Your answer should consist of the lines in the data below that contain "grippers".

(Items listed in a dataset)
* * *

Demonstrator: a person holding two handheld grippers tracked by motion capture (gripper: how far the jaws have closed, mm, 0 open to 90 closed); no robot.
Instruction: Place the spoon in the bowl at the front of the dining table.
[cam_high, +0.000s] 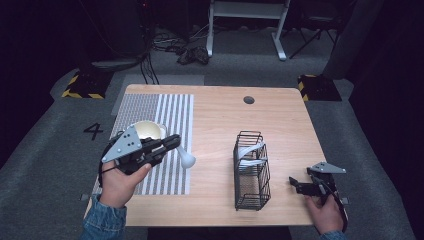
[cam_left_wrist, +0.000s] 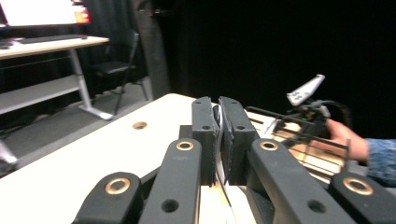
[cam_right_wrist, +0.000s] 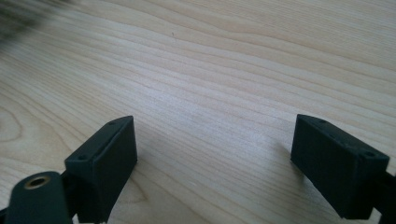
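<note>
The wooden table (cam_high: 220, 115) took up the middle of the high view, with a striped mat (cam_high: 165, 125) laid along its nine o'clock side. A black wire basket (cam_high: 252, 172) stood upright toward four o'clock on the table, with pale utensils leaning inside it. A cream bowl (cam_high: 146, 131) sat on the mat at about nine o'clock, just behind the left gripper (cam_high: 172, 142). That gripper, in the person's left hand (cam_high: 120, 182), pointed toward three o'clock, its jaws clamped together on the thin handle of a white spoon (cam_high: 187, 159), whose rounded end hung off the jaw tips over the mat's edge, well apart from the basket. In the left gripper view the handle showed as a pale sliver pinched between the pads. The right gripper (cam_high: 295, 184) rested at five o'clock beside the basket, its jaws standing wide apart over bare wood.
</note>
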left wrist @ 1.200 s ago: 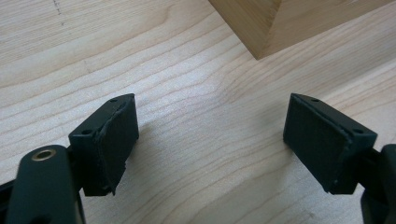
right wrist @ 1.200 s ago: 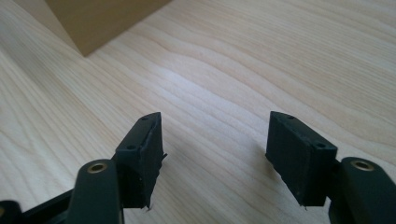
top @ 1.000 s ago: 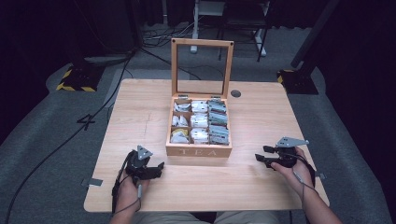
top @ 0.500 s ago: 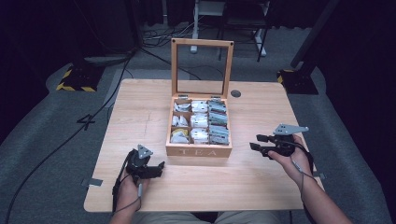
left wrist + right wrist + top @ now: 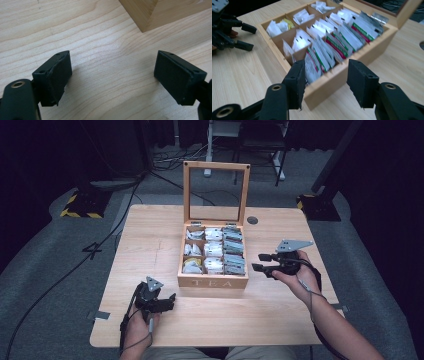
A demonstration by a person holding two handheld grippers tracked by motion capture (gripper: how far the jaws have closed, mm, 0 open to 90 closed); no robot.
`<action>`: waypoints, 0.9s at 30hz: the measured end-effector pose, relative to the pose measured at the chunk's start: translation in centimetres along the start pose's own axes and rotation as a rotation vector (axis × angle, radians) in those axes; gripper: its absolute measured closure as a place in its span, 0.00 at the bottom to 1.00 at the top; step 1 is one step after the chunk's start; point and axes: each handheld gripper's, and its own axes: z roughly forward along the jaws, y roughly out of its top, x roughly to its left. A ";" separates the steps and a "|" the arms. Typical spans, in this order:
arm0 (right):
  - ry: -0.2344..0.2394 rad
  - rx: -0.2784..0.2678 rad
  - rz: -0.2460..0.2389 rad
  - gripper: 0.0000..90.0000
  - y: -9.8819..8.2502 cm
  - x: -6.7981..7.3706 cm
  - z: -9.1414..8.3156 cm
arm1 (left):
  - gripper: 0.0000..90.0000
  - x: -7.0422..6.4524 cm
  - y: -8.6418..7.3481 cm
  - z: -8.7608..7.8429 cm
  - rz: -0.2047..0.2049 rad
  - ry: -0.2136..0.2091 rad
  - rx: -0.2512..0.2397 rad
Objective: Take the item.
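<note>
Right hand-held gripper (image 5: 264,262): held up off the bench (image 5: 155,240), just to the right of the tea box (image 5: 212,281), jaws pointing left toward the box's right wall. In its own view (image 5: 324,82) the jaws stand partly apart and have just been closing, with nothing pressed between the pads; the near corner of the box and the packets behind it show through the gap.
Right hand (image 5: 295,276): grips the tool from below and behind, forearm running in from the lower right corner, wrist raised and clear of the bench, cable looped along the arm.
Left hand-held gripper (image 5: 167,301): low over the bench near the front edge, left of and in front of the box, jaws pointing right. In its own view (image 5: 112,75) the jaws are wide apart over bare wood, holding nothing, with a corner of the box at the top.
Left hand (image 5: 137,326): rests at the front edge of the bench, forearm coming up from the bottom, grey plate on top of the tool.
Tea box: in the middle of the bench, glass-paned lid (image 5: 216,192) standing upright at the back, "TEA" on the front wall.
Tea packets (image 5: 337,42): stand on edge in the compartments; those in the column nearest the right tool carry green and red bands, the others are white, with a yellow one in a far corner compartment.
</note>
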 end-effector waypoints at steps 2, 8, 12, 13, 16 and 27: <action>0.016 -0.007 -0.009 0.56 1.1 0.1 0.6 | 0.17 0.0 -0.1 -0.1 -0.002 0.009 -0.001; 0.040 0.000 -0.021 0.58 2.8 0.4 1.9 | 0.17 -0.3 -0.2 -0.2 -0.020 0.020 -0.004; 0.055 0.004 -0.030 0.60 3.5 0.7 2.7 | 0.17 -0.2 -0.2 -0.2 -0.020 0.020 -0.004; 0.062 0.005 -0.031 0.61 3.8 0.8 3.2 | 0.17 -0.2 -0.2 -0.2 -0.020 0.018 -0.004; 0.073 0.000 -0.029 0.62 4.1 1.0 3.7 | 0.17 -0.2 -0.2 -0.2 -0.020 0.018 -0.004; 0.123 0.068 -0.075 0.69 5.7 2.5 7.3 | 0.17 -0.2 -0.1 -0.1 -0.012 0.014 -0.002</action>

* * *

Task solution:
Demonstrator: a person holding two handheld grippers tracked by motion capture (gripper: how far the jaws have closed, mm, 0 open to 90 closed); no robot.
A demonstration by a person holding two handheld grippers tracked by motion capture (gripper: how far the jaws have closed, mm, 0 open to 90 closed); no robot.

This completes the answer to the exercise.